Control of Data and Information in Laboratories – Beyond Compliance
May 11, 2026
Introduction
Control of data and information is a fundamental requirement of ISO/IEC 17025, TNI 2016, and DoD/DoE QSM.
Laboratories rely heavily on data — from raw analytical results to final reports. The reliability of this data directly impacts regulatory compliance, client trust, and decision-making.
Despite its importance, data control is often treated as a technical or IT-related function, rather than a core quality system element.
What “Control of Data” Really Means
Effective data control goes far beyond storing information.
It includes:
- Data integrity (accuracy, completeness, consistency)
- Traceability (who generated, reviewed, and modified data)
- Security (controlled access and protection)
- Availability (data accessible when needed)
- Retention and disposal (defined lifecycle management)
A well-controlled system ensures that data is complete, consistent, and trustworthy from generation to reporting.
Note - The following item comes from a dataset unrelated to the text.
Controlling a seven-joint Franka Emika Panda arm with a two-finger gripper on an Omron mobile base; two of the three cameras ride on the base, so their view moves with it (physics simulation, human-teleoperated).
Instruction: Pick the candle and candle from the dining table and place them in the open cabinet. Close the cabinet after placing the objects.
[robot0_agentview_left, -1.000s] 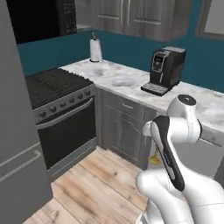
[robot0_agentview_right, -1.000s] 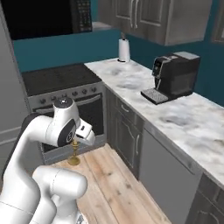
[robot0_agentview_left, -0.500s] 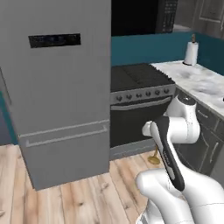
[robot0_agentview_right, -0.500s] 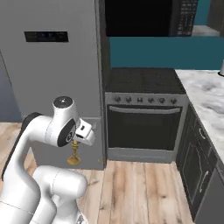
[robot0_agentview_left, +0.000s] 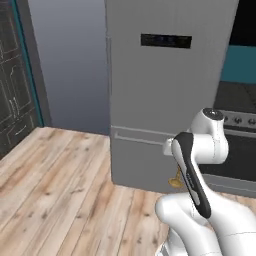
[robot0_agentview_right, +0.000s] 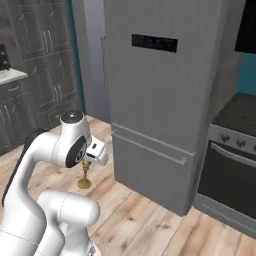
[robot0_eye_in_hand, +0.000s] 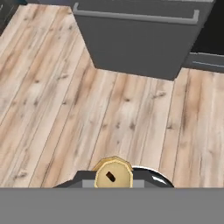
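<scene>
My gripper (robot0_agentview_right: 86, 163) is shut on one candle, held upright just in front of the arm's folded elbow. Its brass-gold stemmed holder (robot0_agentview_right: 84, 176) hangs below the hand, above the wooden floor. A bit of the same brass holder (robot0_agentview_left: 175, 182) peeks out from behind the arm in the left base view. In the hand view, the round brass foot (robot0_eye_in_hand: 113, 173) shows from above, with floor planks far beneath it. The other candle, the dining table and the cabinet are out of view.
A tall grey fridge (robot0_agentview_right: 165, 100) with a dark display stands straight ahead, its lower drawer (robot0_eye_in_hand: 135, 35) close to the hand. A stove (robot0_agentview_right: 230, 165) sits to its right. Dark panelled cabinets (robot0_agentview_right: 45, 65) line the left wall. Wooden floor (robot0_agentview_left: 60, 190) stretches to the left.
The whole picture has swung: the base has turned left, away from the counter with the coffee machine, past the stove, to face the fridge. The candle stays in the shut gripper.
</scene>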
Common Gaps Identified During Audits
In my experience, the following issues are frequently observed:
- Use of uncontrolled tools (e.g., spreadsheets)
Spreadsheets are widely used but often lack version control, audit trails, and access restrictions. - Inadequate access control
Multiple users sharing logins or excessive permissions without clear justification. - Lack of audit trails
Changes to data cannot be tracked or reconstructed. - Weak backup and recovery processes
Backups may exist but are not tested or verified. - Inconsistent data entry practices
Different formats, abbreviations, or manual corrections without documentation.
Why These Issues Occur
- Legacy systems that were never fully validated
- Perception that data control is “IT responsibility”
- Lack of clear procedures for data handling
- High workload leading to shortcuts
- Insufficient training on data integrity principles
What Effective Data Control Looks Like
- Controlled access
Each user has a unique login with defined permissions. - Audit trails
All changes are recorded, including who made them and when. - Standardized data entry
Defined formats and rules reduce variability and errors. - Validated systems
Software is tested to ensure it performs as intended. - Reliable backups
Data is backed up regularly and recovery is verified.
Practical Steps to Improve Data Control
- Limiting use of uncontrolled spreadsheets or adding controls
- Implementing systems with built-in audit trails
- Assigning clear data ownership responsibilities
- Defining and enforcing data entry standards
- Testing backup and recovery processes periodically
- Training staff on data integrity (ALCOA principles):
- Attributable
- Legible
- Contemporaneous
- Original
- Accurate
Additional Considerations
- Data integrity expectations are increasing in regulatory environments
- Electronic systems must be validated and maintained
- Paper-based systems also require strict controls
Conclusion
Control of data and information is not just a compliance requirement — it is essential for maintaining confidence in laboratory results.
Organizations that treat data as a core asset, rather than just a byproduct, build stronger and more reliable systems.